> Data:
####################

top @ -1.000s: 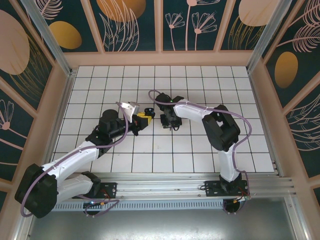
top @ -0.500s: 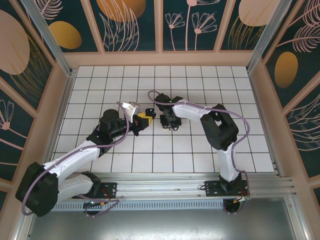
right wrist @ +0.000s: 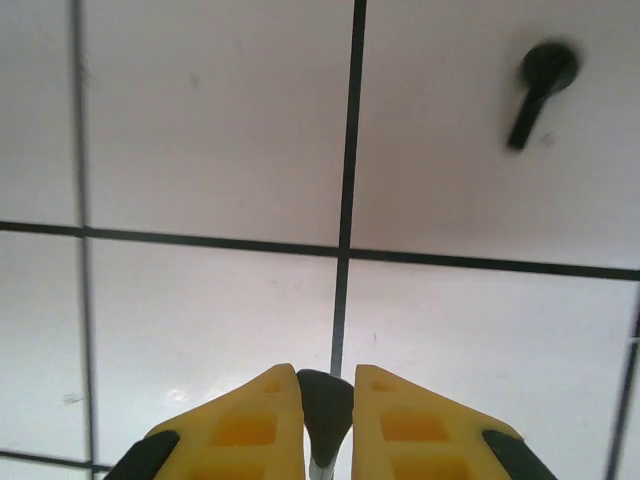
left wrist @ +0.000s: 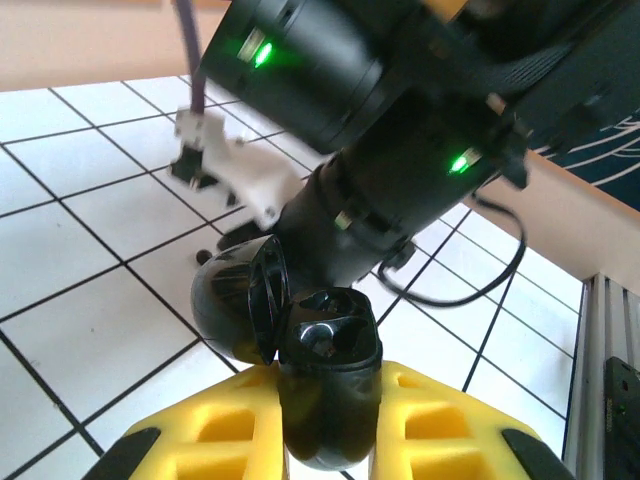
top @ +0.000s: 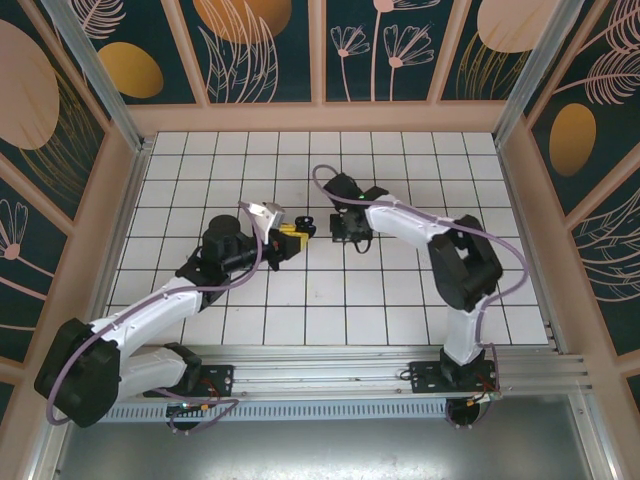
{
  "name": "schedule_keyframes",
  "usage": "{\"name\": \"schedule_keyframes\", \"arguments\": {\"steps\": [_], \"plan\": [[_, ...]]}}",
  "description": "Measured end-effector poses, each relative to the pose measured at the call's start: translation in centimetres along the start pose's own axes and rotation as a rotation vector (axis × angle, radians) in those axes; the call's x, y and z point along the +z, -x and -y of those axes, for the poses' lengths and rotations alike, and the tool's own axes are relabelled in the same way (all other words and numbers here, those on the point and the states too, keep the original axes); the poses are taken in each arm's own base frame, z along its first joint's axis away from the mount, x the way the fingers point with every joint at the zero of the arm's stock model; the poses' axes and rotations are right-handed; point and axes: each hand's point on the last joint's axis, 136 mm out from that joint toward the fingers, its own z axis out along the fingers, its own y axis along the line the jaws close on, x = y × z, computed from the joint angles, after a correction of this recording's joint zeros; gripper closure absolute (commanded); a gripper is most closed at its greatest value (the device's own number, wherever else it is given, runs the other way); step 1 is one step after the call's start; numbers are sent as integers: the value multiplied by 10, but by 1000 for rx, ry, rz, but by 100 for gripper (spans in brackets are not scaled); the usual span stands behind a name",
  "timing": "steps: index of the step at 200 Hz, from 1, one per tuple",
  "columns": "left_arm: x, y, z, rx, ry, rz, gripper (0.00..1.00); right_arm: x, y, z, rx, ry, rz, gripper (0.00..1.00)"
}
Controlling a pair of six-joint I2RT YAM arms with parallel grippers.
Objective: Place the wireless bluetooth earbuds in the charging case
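A black earbud point(right wrist: 325, 405) is pinched between the right jaws; another earbud point(right wrist: 540, 85) lies ahead; left jaws clamp the charging case point(left wrist: 325, 390).

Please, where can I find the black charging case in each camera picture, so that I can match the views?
Top external: the black charging case is near the centre, slightly left, at the tip of the left pincer.
Left wrist: bottom centre, lid open to the left, clamped between the yellow fingers.
Right wrist: the right pincer grips a black earbud over the tiles.
Shared landmark: the white tiled floor with dark grid lines.
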Motion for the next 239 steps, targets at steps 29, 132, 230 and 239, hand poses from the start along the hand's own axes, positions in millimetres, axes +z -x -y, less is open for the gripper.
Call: {"name": "schedule_keyframes", "arguments": {"steps": [29,132,230,239], "plan": [[3,14,5,43,-24,23,97,-53,33,3,28,88,166,90],[26,15,9,157,-118,14,100,-238,60,-18,-206,434,692,89],[41,48,30,171,-280,108,100,-283,35,-72,-480,776,770,89],[40,50,33,171,-292,117,100,-279,32,-73,-493,787,766,89]]}}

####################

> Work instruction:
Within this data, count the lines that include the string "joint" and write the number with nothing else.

> Written solution:
2